Exercise brief: Go to the line with "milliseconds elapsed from" in the entries below and write out every line from there through the line with "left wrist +", exactly and without pictures.

(Extracted data entries)
_____

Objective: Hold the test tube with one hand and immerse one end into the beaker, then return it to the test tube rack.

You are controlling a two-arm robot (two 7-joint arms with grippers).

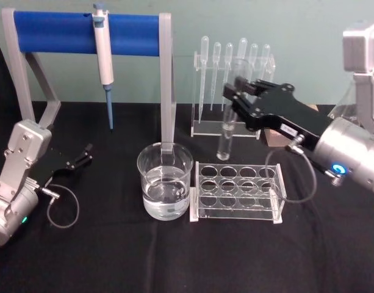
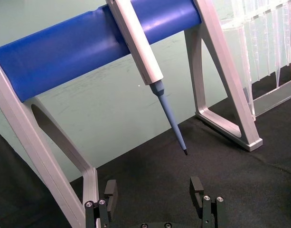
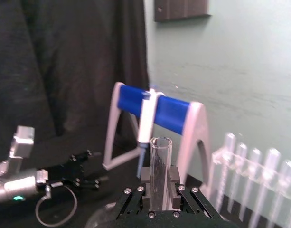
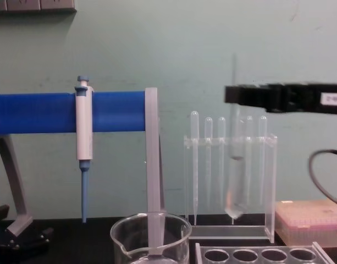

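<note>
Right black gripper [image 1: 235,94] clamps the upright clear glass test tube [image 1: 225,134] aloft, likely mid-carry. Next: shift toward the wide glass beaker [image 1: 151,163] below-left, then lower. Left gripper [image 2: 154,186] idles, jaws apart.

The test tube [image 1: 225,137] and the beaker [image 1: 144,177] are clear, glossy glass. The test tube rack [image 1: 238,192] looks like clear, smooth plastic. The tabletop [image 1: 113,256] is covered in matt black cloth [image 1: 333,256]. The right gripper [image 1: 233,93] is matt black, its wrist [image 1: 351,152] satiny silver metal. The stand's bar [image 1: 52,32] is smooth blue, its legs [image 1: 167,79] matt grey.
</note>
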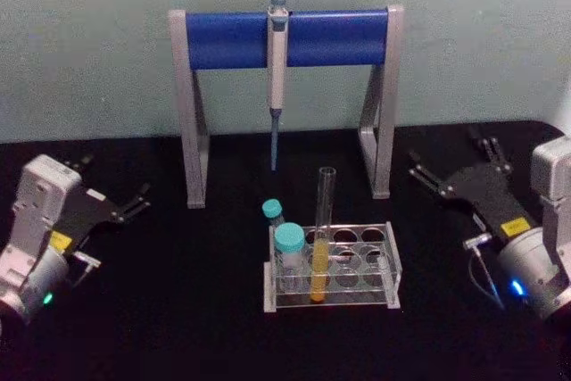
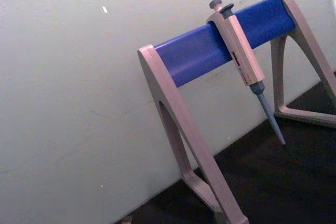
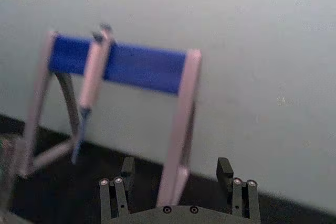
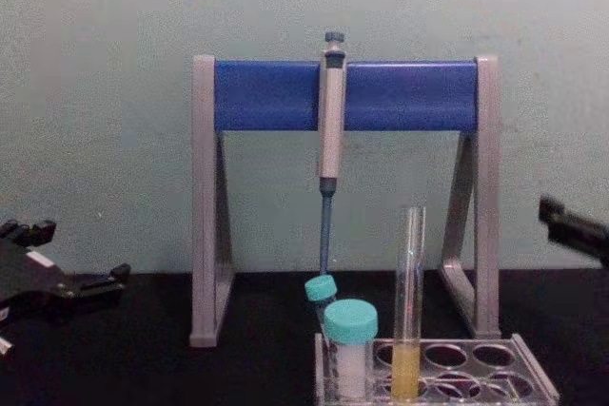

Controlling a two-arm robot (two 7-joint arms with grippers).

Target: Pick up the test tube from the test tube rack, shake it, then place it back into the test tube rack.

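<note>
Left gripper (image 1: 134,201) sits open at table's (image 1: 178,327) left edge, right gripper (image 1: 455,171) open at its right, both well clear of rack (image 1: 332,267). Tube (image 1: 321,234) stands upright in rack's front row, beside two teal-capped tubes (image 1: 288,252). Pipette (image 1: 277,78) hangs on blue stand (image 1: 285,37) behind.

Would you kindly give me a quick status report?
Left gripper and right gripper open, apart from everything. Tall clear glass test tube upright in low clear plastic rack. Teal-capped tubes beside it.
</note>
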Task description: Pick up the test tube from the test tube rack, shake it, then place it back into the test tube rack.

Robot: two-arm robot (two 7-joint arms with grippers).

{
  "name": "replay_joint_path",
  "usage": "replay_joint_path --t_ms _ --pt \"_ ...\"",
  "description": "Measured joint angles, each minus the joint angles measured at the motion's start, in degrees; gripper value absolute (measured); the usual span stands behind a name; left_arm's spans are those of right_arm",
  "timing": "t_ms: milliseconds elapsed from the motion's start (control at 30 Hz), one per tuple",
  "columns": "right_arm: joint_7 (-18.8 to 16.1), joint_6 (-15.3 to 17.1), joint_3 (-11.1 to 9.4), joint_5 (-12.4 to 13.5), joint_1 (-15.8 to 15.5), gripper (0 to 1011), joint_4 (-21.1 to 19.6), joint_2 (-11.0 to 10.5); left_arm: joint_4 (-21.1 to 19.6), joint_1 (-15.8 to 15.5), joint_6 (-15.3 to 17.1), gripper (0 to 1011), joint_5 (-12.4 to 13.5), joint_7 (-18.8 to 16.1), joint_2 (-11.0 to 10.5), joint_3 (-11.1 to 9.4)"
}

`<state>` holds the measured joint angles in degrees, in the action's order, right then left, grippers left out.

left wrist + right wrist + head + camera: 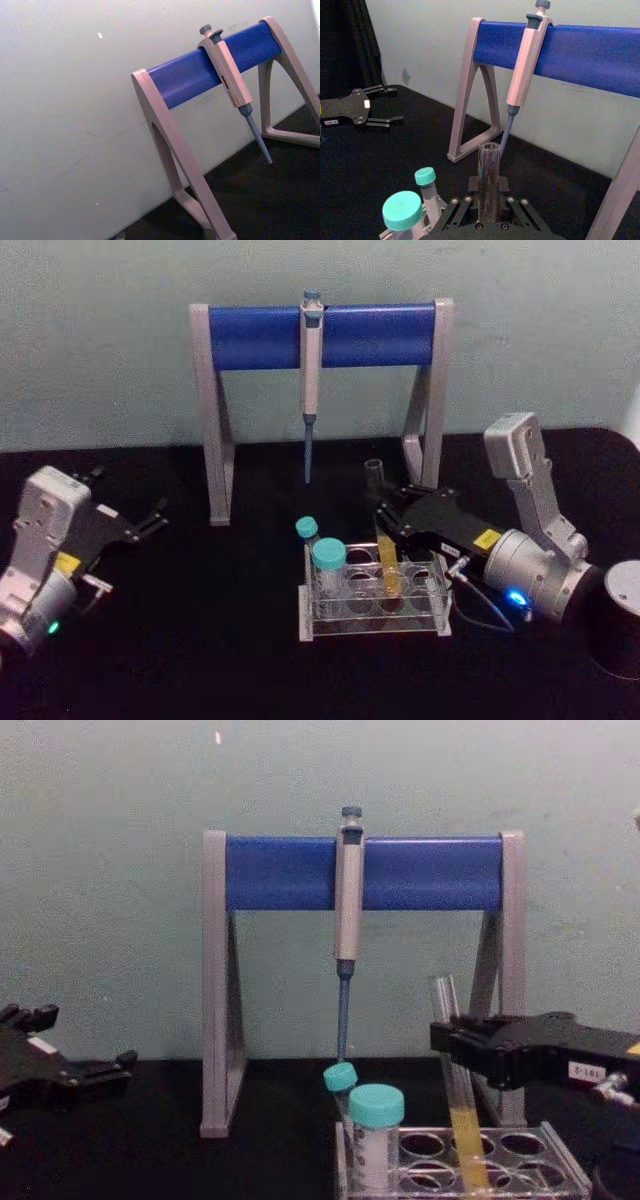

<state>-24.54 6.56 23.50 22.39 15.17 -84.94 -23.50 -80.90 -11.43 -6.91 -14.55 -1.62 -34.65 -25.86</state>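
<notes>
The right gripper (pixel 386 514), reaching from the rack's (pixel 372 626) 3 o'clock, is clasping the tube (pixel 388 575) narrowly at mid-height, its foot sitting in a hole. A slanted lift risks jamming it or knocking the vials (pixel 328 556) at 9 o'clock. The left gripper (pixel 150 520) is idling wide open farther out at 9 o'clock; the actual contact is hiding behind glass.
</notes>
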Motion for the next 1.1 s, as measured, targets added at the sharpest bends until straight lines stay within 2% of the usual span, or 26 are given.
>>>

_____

Exercise answer:
  "timing": "t_ms: milliseconds elapsed from the motion's start (control at 30 Hz), one per tuple",
  "columns": "right_arm: joint_7 (-18.8 to 16.1), joint_6 (-15.3 to 17.1), joint_3 (-11.1 to 9.4), joint_5 (-12.4 to 13.5), joint_1 (-15.8 to 15.5), gripper (0 to 1011), joint_4 (-21.1 to 19.6), joint_2 (-11.0 to 10.5); left_arm: joint_4 (-21.1 to 19.6), joint_1 (-15.8 to 15.5), joint_6 (-15.3 to 17.1), gripper (0 to 1011), joint_5 (-12.4 to 13.5), joint_7 (-18.8 to 16.1), joint_2 (-11.0 to 10.5), joint_3 (-11.1 to 9.4)"
}

`<state>` holds the measured joint angles in degrees, in the action's order, right then left, grippers left out.

left wrist + right wrist + head + camera: 

No other output is needed; the exercise is complete.